WHAT YOU SHOULD DO
In the data that follows, every line containing the word "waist" should be returned.
-------------------------
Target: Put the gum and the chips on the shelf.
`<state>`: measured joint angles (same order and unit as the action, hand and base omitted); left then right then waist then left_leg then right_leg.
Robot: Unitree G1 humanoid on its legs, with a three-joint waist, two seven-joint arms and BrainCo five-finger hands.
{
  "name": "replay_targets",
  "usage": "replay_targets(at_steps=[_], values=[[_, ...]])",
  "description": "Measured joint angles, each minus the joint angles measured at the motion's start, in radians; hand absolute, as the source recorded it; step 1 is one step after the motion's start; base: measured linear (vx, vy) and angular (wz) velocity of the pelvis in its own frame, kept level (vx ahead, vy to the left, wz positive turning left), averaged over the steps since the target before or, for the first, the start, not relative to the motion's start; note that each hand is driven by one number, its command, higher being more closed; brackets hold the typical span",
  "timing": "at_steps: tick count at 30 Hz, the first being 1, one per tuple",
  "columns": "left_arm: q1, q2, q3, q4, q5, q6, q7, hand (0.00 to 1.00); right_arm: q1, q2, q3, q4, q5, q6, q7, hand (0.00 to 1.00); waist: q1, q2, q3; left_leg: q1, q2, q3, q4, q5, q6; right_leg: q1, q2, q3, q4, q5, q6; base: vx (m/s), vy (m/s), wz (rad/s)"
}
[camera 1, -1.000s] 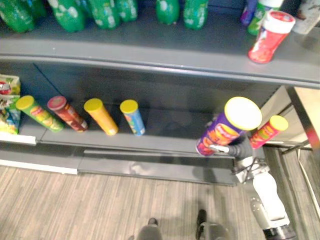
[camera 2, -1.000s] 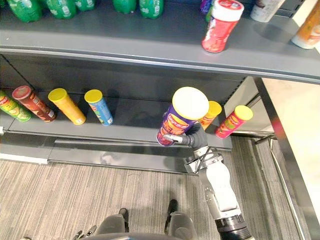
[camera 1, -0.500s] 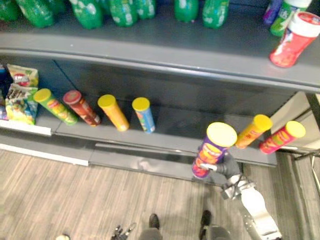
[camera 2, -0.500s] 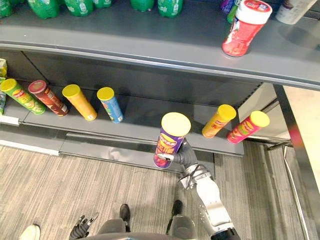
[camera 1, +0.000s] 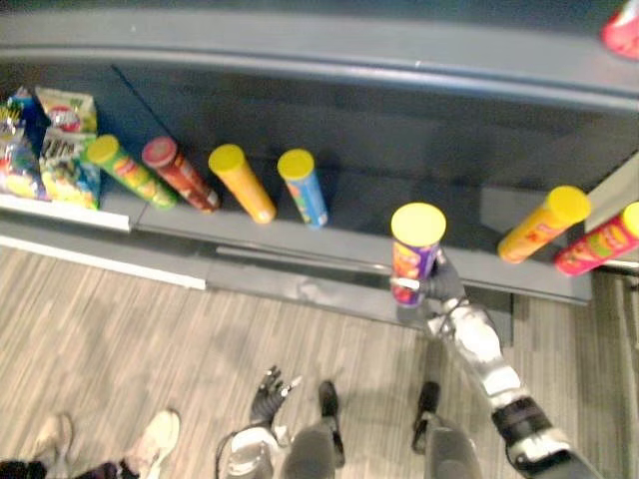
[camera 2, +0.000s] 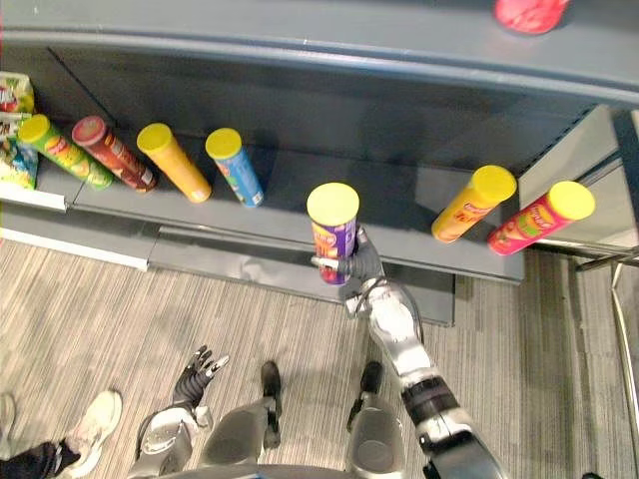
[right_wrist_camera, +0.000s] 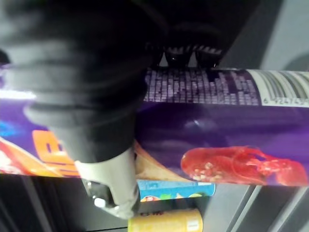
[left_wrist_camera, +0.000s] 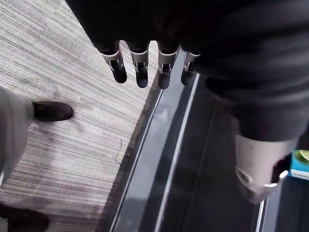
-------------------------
WRITTEN REPLY
`<state>`: measured joint angles (same order and unit as the action, hand and base omitted); left then right then waist then left_leg then right_leg.
Robot: Unitree G1 humanoid on its legs, with a three-joint waist, two seven-joint arms and BrainCo five-finger hands.
  "columns": "left_arm: q1, q2, q3, q4, q5, q6, q7, hand (0.00 to 1.00); right_arm: q1, q2, q3, q4, q5, q6, q7, hand (0.00 to 1.00); waist: q1, q2, q3; left_leg: q1, q2, q3, q4, q5, q6; right_leg: q1, q2, q3, q4, q5, q6; base: vx (m/s), vy (m/s), wz (rad/s)"

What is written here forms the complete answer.